### Exercise
Reproduce, exactly and in full, only the lines below from the one containing "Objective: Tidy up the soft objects" through the one containing "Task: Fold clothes".

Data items
──────────

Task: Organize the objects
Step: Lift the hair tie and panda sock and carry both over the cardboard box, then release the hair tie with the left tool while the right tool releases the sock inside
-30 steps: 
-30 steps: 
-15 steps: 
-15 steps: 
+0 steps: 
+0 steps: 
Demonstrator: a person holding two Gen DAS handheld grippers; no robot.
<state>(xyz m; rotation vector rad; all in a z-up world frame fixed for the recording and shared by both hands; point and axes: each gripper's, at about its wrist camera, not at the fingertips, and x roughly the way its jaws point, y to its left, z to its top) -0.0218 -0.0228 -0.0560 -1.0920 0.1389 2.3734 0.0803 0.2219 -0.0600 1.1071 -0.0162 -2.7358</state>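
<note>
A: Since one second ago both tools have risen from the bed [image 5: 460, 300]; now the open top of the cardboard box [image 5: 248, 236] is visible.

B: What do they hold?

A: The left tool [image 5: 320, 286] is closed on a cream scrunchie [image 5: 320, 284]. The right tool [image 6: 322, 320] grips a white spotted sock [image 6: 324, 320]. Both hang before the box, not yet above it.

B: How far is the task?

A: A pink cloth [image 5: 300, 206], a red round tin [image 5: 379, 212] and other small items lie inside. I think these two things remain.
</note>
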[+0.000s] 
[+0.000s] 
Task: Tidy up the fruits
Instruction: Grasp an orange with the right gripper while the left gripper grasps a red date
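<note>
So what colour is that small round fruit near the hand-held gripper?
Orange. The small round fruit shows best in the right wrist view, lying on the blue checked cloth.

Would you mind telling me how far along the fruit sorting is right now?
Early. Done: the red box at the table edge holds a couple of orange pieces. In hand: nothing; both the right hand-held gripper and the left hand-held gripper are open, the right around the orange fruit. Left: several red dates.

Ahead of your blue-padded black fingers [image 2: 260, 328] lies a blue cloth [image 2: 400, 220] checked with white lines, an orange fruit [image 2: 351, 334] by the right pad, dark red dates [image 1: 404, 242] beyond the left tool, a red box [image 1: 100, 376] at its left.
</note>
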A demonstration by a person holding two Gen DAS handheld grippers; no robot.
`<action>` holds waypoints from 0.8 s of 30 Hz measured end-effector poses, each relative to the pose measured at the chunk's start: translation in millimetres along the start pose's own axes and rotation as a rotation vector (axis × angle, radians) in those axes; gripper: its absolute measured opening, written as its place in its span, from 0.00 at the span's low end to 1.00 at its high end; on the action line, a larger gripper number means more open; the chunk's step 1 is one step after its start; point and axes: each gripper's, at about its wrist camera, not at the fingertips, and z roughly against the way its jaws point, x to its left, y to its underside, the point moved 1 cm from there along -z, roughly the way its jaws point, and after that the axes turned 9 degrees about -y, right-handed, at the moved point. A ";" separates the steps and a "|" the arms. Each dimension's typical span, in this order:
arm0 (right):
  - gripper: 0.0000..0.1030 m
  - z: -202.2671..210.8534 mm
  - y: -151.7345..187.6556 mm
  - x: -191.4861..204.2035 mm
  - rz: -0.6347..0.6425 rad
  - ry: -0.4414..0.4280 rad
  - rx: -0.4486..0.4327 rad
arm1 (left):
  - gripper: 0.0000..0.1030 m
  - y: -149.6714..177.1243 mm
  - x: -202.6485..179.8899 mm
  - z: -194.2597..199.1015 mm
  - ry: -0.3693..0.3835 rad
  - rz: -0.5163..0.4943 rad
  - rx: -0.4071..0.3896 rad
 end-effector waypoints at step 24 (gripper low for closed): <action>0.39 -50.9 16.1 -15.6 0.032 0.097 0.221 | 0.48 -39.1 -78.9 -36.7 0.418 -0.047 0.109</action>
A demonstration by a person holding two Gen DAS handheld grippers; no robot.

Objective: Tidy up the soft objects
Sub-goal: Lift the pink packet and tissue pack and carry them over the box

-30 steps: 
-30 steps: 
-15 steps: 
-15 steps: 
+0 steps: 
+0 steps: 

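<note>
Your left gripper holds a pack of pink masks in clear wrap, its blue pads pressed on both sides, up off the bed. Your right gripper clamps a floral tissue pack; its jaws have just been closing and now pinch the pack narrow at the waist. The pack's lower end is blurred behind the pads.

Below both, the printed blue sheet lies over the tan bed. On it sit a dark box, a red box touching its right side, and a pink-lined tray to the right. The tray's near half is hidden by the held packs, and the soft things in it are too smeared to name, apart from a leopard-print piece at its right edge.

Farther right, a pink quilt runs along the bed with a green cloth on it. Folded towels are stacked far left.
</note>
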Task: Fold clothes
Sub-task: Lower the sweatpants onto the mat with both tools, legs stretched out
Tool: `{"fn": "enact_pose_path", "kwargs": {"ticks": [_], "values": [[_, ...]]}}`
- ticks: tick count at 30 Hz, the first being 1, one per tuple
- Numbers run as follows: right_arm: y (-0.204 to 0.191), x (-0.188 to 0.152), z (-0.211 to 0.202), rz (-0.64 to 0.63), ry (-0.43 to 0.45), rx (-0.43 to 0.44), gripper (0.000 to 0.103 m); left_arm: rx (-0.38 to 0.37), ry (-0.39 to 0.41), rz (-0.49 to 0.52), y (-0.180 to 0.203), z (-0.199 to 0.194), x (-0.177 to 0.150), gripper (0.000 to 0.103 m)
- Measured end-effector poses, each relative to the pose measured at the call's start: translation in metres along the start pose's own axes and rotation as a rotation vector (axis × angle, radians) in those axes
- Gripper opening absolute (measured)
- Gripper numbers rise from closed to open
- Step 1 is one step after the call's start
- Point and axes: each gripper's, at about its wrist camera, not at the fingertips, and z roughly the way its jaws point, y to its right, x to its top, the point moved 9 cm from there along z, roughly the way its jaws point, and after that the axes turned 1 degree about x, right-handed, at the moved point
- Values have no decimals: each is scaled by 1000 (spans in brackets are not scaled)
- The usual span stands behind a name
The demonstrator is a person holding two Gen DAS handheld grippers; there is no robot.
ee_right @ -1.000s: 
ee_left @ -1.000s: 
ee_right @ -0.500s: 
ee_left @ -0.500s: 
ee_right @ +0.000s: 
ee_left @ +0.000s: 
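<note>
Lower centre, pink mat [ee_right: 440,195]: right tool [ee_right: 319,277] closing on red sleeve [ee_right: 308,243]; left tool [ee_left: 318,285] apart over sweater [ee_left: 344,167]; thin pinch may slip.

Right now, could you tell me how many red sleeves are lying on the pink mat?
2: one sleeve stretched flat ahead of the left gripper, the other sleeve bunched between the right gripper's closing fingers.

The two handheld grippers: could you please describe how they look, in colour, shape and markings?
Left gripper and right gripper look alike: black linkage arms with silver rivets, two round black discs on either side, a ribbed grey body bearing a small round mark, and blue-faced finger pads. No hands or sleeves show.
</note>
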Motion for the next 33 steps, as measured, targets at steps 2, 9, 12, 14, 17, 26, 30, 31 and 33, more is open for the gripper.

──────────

### Finished task
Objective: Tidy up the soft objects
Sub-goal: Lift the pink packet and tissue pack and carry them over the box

-30 steps: 
-30 steps: 
-15 steps: 
-15 steps: 
+0 steps: 
+0 steps: 

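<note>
Your left gripper holds a pack of pink masks in clear wrap, its blue pads pressed on both sides, up off the bed. Your right gripper clamps a floral tissue pack; its jaws have just been closing and now pinch the pack narrow at the waist. The pack's lower end is blurred behind the pads.

Below both, the printed blue sheet lies over the tan bed. On it sit a dark box, a red box touching its right side, and a pink-lined tray to the right. The tray's near half is hidden by the held packs, and the soft things in it are too smeared to name, apart from a leopard-print piece at its right edge.

Farther right, a pink quilt runs along the bed with a green cloth on it. Folded towels are stacked far left.
</note>
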Task: Fold clothes

With this, the answer is complete.